Throughout the month I kept picking up tid-bits about my dad. As I watched him play poker with his buddies at lunch or saw him in action during the work day, I could see he was an integral part of the Exhibitgroup hierarchy. Already prone to hero worship, he was my father, I am still impressed with what I learned. One day I was working on the loading dock, riding the back of the forklift with Lou and Louis. This father and son team from Sunset Park were in charge of getting the large wooden crates with the exhibits in them, onto and off the trucks. Big Lou hid bottles of rum among the crates around the warehouse, so the two were usually half soused by 11 o’clock. Thursday was payday, and these were the days before direct deposit so one of the girls from the office delivered our paychecks. At the end of my second week, Diane, this cute little Italian girl from Bensonhurst uses my name as she hands me my paycheck, “And for Jim Spinner Junior.” I smile and put the envelope in my pocket. As she walks away, Louis turns to me and says, “Yo, your father is Jim Spinner?” When I say yes, father and son look at each other and the son says, “The fuck you working on the loading dock for?”  
“I don’t know, it’s a good job.”
“Bullshit, you should be working with the other carpenters or in the office with the shirts and skirts.”

As I said, Thursday was Payday. Every payday Dad, Sammy and I would go to Ulmer’s, a neighborhood bar. We’d each put up a 20 and sit at the bar and talk. Those were some of the best beers I've ever had. Both Sam and my father were Schaefer drinkers. In 1981, I was a Bud drinker. The entire month Sam, Mary Quinn the bartender, and my father busted my chops, telling me I couldn’t tell the difference. Sammy really loved to rag on me, “Snot-nosed college kid, doesn’t know Budweiser from Schaefer. I bet you you can’t tell the difference. Turn around and let Mary pour you one.” They’d make me turn around and Mary’d pour a few beers.

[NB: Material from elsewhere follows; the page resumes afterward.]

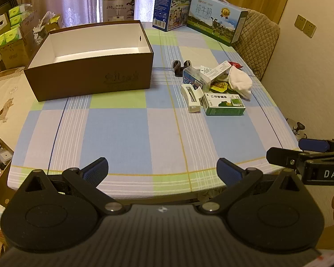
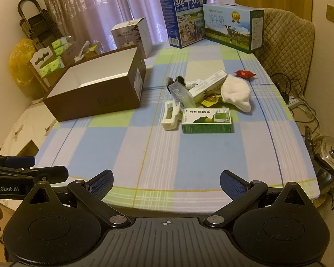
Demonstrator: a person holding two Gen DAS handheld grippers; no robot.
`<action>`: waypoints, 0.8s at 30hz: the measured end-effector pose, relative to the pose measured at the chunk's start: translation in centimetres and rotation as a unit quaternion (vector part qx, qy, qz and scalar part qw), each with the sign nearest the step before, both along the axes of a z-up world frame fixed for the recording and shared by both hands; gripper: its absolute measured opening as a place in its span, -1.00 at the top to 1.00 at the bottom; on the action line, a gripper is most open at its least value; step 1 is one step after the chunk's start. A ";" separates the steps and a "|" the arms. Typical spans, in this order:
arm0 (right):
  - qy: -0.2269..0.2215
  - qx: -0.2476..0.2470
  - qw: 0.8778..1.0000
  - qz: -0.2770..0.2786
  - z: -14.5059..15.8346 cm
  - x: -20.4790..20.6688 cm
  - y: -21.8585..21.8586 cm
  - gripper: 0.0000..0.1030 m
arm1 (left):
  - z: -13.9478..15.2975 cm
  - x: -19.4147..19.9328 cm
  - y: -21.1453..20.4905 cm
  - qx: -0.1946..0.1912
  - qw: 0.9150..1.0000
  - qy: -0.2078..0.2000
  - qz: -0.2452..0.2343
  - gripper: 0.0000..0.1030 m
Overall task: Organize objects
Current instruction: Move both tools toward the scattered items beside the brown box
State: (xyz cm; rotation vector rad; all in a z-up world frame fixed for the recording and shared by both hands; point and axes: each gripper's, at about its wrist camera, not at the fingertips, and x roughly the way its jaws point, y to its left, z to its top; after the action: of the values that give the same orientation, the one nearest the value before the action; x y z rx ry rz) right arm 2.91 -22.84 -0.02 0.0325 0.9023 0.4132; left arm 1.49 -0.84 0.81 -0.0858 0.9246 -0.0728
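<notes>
My 2 grippers, left gripper [image 1: 162, 169] and right gripper [image 2: 166, 181], are spread and empty; reaching the far green rectangular cardboard box [image 2: 206, 120] may push the touching white plastic clip [image 2: 170, 118].

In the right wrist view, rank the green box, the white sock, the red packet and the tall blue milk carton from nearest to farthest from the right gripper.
From the right gripper, open at the table's near edge:
1. Green box, ahead, slightly right, lying flat.
2. White sock, behind the box, further right.
3. Red packet, beyond the sock, alone on the cloth.
4. Blue milk carton, upright at the far edge.
</notes>
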 end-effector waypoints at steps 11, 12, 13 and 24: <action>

I would have to pick the Budweiser. In the entire month I never got it wrong. In the way of working class dads, I could see my father was proud of that.

I continued to fly under the radar at ExhibitGroup as most people did not know me. I loved to overhear conversations about my father, to find out that my dad was respected, that he was important, especially to Tony, the owner. Now you have to remember, this was the beginning of the go-go 80's. One night dad and I are in the living room at home and I ask him, “You know Louie and Lou say I shouldn’t be working on the loading dock, that you should have gotten me a better job with you, or in the office.” My father thought about it for a second and said, “You’re making good money on the loading dock?” “YEH, really good!” “You know what happens I get you a job in the office? You start to make real money, you won’t want to go back to college. Don’t worry, you graduate, Tony’ll give you a sales job in the office, if you still want it.”

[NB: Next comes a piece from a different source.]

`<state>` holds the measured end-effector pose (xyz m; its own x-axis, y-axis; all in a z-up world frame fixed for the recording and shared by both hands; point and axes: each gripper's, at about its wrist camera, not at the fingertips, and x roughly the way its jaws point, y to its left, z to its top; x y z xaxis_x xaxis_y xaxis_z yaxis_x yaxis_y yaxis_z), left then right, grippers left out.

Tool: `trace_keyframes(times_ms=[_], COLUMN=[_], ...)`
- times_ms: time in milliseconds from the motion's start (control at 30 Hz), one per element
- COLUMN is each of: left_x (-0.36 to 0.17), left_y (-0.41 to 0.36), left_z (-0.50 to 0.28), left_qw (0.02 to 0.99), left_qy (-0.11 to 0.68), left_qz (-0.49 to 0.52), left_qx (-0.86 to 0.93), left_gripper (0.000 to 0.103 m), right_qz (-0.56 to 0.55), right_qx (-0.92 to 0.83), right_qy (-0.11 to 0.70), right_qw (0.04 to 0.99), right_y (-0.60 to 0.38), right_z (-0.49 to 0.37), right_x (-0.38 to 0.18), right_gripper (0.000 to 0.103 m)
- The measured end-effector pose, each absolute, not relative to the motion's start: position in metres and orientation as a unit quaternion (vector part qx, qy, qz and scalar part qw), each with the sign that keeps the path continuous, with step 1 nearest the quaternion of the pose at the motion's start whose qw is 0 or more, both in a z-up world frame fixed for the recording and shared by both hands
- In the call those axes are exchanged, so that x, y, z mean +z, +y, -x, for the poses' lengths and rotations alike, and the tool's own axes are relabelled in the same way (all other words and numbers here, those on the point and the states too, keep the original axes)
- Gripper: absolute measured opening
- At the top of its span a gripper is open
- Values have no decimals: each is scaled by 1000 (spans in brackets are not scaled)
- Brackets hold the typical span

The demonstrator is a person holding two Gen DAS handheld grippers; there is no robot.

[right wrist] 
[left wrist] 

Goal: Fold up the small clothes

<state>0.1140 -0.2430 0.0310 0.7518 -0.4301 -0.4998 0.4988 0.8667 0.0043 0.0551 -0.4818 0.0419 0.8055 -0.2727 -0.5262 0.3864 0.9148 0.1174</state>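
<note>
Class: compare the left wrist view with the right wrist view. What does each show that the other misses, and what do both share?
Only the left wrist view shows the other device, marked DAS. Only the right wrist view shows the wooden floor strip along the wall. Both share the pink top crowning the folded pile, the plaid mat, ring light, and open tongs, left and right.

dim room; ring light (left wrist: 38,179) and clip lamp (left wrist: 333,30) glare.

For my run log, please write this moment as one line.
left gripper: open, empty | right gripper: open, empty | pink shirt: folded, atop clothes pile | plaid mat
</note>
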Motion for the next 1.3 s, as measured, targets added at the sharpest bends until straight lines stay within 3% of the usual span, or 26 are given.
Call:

My last week there, my last payday at Ulmer’s, I begin to make the case for my dad to ask for a raise. I cite evidence about how much Tony really needs him, how much the company needs him, how everyone respects him.
“You should ask Tony for a raise.”
“Why do I need a raise?”
“Because it’s like more money.”
“What do I need more money for Butch?”
“You know, more money! It’s a good thing dad!”
With a few beers in him my dad is willing to open up, to get emotional, “Why do I need more money? I have a wife who loves me, a job that I like, the respect of my peers and my children. I have a house and a boat. What do I need more money for. I’ve got peace of mind.”

That whole month's vacation my father was teaching me life lessons. I am most proud of the fact that I went to work willingly, subconcsiously maybe I knew I wouldn't have many more vacations with him. I chose the title in a nod to the fact that my dad was a New Yorker so he was One in 8 Million.